L’étude LITESPARK-011 est le premier essai de phase III évaluant un inhibiteur de HIF associé à un inhibiteur de VEGF, ainsi que le premier essai de phase III dans le carcinome à cellules rénales prétraité par immunothérapie montrant un bénéfice versus une inhibition contemporaine du VEGF. Cette étude internationale a inclus des patients présentant un carcinome à cellules rénales à cellules claires localement avancé non résécable et/ou métastatique, ayant progressé après un traitement anti-PD(L)1 de première ou de deuxième ligne.

Après un suivi médian de 29 mois, l’association belzutifan–lenvatinib a entraîné une réduction de 30% du risque de progression de la maladie ou de décès (IC à 95% : 0,59–0,84, P=0,0007). Les analyses de la SSP à des temps repères favorisaient l’association à 12 mois (55% vs 41,0%) et à 24 mois (35,6% vs 19,1%).

L’association était liée à un taux de réponse objective de 52,6% contre 40,2% avec le cabozantinib, bien que la différence n’ait pas atteint la significativité statistique lors de l’analyse finale. Une différence significative était observée lors d’une première analyse intermédiaire après un suivi médian de 19 mois (52,6% vs 39,6%, P=0,0002). La durée médiane de réponse était presque deux fois plus longue avec l’association qu’avec le cabozantinib en monothérapie (23,0 vs 12,3 mois).

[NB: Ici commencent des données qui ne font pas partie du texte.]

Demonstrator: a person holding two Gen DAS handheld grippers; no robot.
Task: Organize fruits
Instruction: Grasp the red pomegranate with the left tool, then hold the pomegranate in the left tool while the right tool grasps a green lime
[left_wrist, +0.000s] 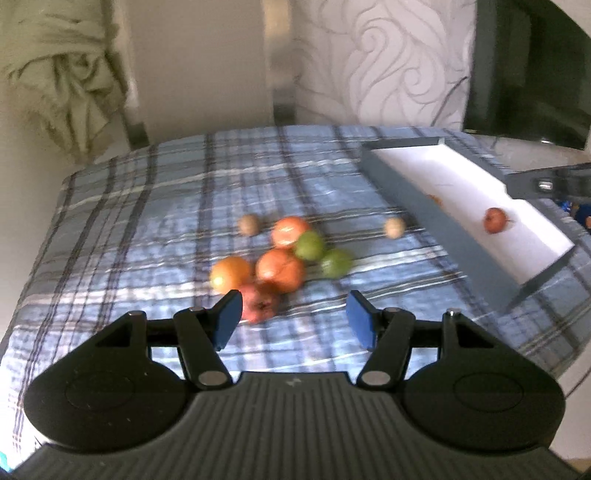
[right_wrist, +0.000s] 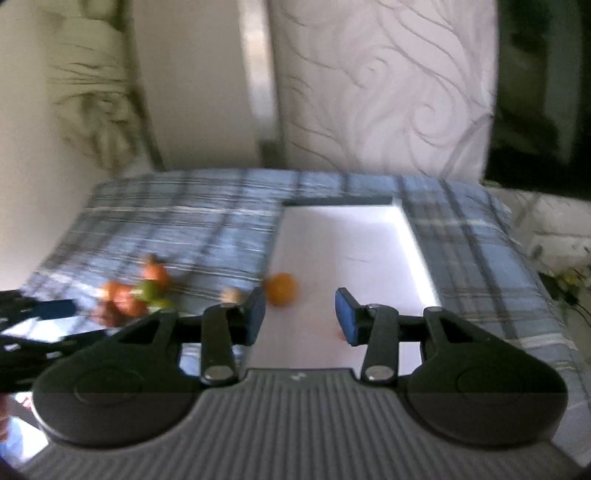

L’utilisation de l’association s’est accompagnée de certains compromis en termes de toxicité. Belzutifan plus lenvatinib a provoqué davantage d’anémie et de protéinurie, mais moins de diarrhée, de syndrome main-pied, de stomatite et de dysgueusie. Deux événements indésirables d’intérêt particulier, l’hypoxie et la dysfonction cardiaque, sont survenus chez des patients traités par l’association, mais chez presque aucun patient randomisé dans le bras cabozantinib.

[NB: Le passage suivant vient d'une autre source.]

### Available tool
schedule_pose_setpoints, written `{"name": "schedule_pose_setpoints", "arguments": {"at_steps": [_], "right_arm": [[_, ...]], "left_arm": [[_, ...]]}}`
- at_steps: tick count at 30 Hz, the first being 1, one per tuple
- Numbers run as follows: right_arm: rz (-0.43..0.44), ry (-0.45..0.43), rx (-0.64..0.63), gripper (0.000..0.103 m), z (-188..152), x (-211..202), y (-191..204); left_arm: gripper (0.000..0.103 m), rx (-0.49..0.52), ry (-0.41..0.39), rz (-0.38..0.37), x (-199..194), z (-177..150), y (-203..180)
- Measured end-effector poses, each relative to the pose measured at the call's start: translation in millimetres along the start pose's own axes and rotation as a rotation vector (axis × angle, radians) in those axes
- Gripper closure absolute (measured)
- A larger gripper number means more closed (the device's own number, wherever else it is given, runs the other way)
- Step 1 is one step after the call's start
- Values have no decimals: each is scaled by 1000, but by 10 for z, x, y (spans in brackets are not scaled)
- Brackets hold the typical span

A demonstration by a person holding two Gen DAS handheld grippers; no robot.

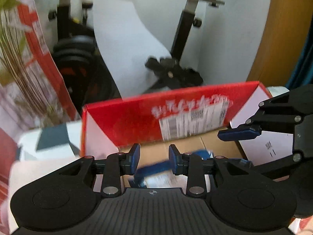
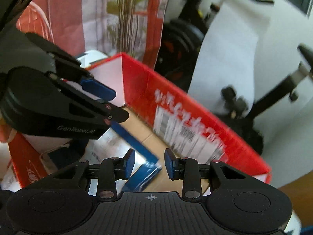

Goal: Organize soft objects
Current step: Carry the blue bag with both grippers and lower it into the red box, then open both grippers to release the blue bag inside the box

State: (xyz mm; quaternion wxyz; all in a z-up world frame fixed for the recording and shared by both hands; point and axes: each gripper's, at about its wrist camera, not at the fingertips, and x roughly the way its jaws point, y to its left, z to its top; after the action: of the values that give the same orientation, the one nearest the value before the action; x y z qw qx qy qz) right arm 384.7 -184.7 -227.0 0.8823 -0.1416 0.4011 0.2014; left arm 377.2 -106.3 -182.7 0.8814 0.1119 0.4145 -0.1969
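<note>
An open red cardboard box [image 1: 137, 121] with a shipping label stands below both grippers, its brown floor [image 1: 187, 143] showing. A blue and white soft pack [image 1: 156, 173] lies flat inside it, seen in the right wrist view as the blue-edged pack [image 2: 115, 146]. My left gripper [image 1: 154, 156] hovers over the box above that pack, jaws apart with nothing between them. My right gripper [image 2: 149, 162] hangs over the same box, also open and empty. Each gripper shows in the other's view: the right gripper [image 1: 239, 146] at the right edge, the left gripper [image 2: 106, 107] at the left.
Behind the box stand a black exercise bike [image 1: 185, 29] and a white sheet [image 1: 125, 39]. A red and white bag [image 2: 88, 9] and a plant [image 2: 125, 19] rise at the box's left. A wooden panel [image 1: 283, 29] lies to the right. White boxes [image 1: 49, 143] flank the red box.
</note>
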Motion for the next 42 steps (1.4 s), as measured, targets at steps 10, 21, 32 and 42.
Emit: {"name": "schedule_pose_setpoints", "arguments": {"at_steps": [10, 21, 32, 42], "right_arm": [[43, 153, 62, 66, -79, 431, -12], [49, 214, 252, 63, -19, 718, -170], [-39, 191, 412, 64, -110, 595, -355], [23, 37, 351, 64, -250, -276, -165]], "left_arm": [[69, -19, 59, 0, 43, -131, 103], [69, -37, 44, 25, 92, -108, 140], [69, -43, 33, 54, 67, -152, 158], [69, -15, -49, 91, -415, -329, 89]]}}
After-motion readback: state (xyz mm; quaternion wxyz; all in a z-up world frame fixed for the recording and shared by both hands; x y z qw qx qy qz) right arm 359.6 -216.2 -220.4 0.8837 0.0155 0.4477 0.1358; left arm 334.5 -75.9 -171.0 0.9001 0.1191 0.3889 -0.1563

Belzutifan inhibe l’angiogenèse en bloquant la transcription de gènes pro-angiogéniques, notamment VEGF. Il existe une justification solide à associer ce médicament à un inhibiteur de VEGF dans le carcinome à cellules rénales (RCC) afin d’augmenter l’activité antiangiogénique. Dans une étude de phase II chez des patients atteints de RCC déjà traité (plus de la moitié ayant reçu des ICI), l’association belzutifan et cabozantinib a conduit à un ORR de 31%. À titre de comparaison, une étude de phase III du cabozantinib a montré un ORR de 17% chez des patients précédemment traités par des inhibiteurs de tyrosine kinase.

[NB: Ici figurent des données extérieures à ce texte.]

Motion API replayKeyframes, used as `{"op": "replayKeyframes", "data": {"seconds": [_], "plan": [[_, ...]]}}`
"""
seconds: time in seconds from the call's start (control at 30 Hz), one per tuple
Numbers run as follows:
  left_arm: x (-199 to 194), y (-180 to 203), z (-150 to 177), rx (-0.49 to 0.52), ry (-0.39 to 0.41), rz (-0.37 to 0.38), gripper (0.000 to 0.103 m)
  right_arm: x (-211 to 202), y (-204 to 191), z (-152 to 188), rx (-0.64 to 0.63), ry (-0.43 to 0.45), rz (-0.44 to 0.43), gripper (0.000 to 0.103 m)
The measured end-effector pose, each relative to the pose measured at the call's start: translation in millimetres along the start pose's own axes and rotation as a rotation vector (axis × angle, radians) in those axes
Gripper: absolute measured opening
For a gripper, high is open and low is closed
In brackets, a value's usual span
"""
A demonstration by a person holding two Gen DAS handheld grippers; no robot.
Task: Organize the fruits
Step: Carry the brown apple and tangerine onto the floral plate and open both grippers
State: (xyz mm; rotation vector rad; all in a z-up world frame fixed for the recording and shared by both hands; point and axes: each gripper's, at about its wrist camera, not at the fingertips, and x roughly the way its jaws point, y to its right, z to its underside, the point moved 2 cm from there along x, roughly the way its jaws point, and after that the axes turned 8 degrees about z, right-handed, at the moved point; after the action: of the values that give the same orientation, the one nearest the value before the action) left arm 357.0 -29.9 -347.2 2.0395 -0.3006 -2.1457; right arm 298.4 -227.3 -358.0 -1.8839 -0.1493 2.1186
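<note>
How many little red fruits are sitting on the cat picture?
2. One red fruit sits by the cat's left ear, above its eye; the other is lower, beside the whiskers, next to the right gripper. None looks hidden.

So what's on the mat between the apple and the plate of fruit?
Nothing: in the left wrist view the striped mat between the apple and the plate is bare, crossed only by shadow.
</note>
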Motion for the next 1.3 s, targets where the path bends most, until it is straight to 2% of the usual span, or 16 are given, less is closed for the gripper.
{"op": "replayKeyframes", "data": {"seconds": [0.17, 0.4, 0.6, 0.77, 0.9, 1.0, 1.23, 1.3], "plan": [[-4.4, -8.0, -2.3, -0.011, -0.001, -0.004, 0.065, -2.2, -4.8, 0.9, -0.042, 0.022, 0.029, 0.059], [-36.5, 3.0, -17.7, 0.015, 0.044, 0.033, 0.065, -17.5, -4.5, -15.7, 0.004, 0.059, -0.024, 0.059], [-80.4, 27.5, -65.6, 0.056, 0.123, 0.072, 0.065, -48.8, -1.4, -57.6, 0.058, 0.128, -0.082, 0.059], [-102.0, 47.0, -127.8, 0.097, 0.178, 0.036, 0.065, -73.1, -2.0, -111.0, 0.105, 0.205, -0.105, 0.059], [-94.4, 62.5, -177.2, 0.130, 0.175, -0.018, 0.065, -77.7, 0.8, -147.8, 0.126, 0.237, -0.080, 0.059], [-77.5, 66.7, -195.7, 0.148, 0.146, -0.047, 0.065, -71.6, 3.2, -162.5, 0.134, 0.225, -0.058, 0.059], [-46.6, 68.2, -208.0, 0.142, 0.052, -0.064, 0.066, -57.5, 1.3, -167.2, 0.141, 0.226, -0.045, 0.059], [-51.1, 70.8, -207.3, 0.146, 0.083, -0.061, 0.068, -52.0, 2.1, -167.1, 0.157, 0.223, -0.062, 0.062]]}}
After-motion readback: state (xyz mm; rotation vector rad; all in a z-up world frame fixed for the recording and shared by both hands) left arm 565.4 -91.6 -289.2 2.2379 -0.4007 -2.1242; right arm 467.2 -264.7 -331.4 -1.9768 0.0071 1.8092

En situation néoadjuvante pour une maladie localement avancée, une cohorte de 17 patients atteints de RCC non métastatique, pour la plupart avec des caractéristiques à haut risque et un thrombus tumoral veineux, a reçu des associations d’inhibiteur de point de contrôle immunitaire (checkpoint inhibitor, CPI) et d’inhibiteur de tyrosine kinase, principalement lenvatinib plus pembrolizumab. Après une durée médiane de traitement de sept mois, la réduction tumorale radiographique médiane était de 27%, comparable ou supérieure aux diminutions rapportées dans des essais prospectifs néoadjuvants CPI+TKI, et nettement supérieure à la monothérapie par CPI, qui n’a montré qu’une réduction minimale de la tumeur primitive.

Plus de la moitié des patients ont présenté un abaissement du stade T anatomopathologique, et 17,6% ont obtenu une réponse pathologique complète (ypT0), malgré l’absence de corrélation entre la réponse à l’imagerie et la présence d’une tumeur viable résiduelle. La réponse du thrombus tumoral veineux était cliniquement pertinente : 50% des patients avec atteinte de la veine cave ont présenté une diminution du niveau de thrombus selon Mayo, sans progression observée. La néphrectomie et la thrombectomie ont été réalisables chez tous les patients, avec une morbidité périopératoire acceptable. Les complications majeures étaient limitées et survenaient principalement dans les cas complexes de thrombus.